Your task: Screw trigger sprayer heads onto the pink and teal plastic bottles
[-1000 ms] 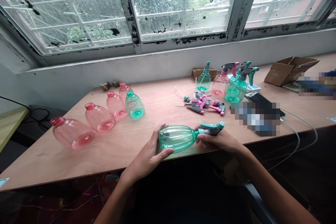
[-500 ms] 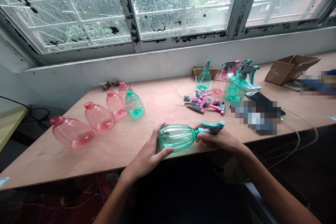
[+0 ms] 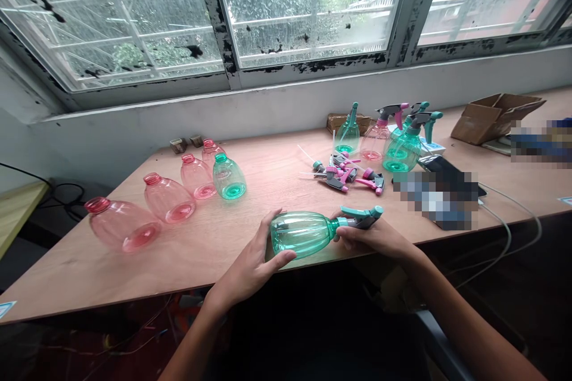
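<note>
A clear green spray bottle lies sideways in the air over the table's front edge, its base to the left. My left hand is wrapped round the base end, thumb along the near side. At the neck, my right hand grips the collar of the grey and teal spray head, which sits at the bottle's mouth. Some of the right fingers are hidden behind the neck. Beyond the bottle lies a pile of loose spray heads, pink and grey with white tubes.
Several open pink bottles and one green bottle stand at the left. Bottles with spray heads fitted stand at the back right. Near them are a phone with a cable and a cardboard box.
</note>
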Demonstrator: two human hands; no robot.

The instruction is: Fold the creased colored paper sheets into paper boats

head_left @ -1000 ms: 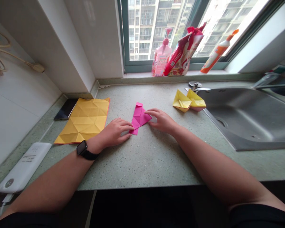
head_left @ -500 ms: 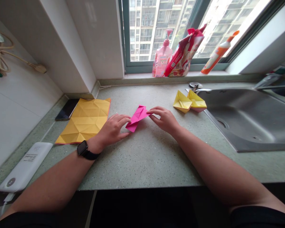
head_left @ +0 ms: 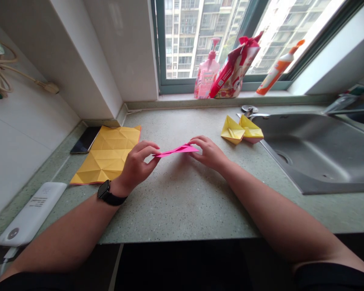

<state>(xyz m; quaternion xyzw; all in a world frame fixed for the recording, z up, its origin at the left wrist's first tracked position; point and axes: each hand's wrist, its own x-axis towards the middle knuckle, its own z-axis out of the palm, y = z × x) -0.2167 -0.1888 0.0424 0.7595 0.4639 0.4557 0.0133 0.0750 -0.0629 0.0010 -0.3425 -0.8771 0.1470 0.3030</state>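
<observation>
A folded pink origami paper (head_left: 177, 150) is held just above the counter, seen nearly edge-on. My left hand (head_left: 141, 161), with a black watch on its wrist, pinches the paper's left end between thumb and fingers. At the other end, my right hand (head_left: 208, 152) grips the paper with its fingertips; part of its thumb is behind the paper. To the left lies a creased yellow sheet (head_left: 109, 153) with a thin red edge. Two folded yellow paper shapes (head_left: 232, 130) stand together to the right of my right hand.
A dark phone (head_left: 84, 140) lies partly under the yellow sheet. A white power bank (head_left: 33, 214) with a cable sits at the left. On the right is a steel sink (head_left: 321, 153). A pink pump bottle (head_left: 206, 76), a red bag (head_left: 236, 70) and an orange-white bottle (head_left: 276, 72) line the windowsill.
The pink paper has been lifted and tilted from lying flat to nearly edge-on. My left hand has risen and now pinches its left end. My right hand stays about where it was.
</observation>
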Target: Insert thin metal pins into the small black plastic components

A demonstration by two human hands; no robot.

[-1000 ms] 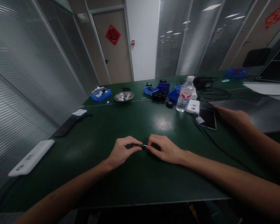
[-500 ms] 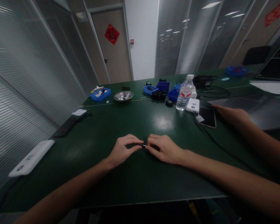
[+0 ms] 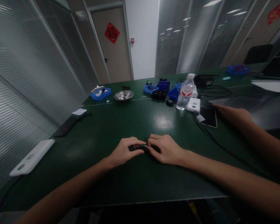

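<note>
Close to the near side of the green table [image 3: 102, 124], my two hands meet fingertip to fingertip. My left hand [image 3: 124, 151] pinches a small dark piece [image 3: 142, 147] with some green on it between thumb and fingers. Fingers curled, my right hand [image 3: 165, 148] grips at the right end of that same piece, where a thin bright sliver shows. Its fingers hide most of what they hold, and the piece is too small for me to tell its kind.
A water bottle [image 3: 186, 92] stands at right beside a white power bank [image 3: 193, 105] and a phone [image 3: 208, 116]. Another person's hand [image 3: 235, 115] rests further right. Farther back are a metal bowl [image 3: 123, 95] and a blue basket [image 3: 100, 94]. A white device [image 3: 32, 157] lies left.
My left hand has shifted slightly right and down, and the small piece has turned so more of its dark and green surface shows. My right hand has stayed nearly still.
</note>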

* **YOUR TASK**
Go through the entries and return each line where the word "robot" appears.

* **WRITTEN ANSWER**
Demonstrator: two human hands; no robot.
A demonstration by two human hands; no robot.

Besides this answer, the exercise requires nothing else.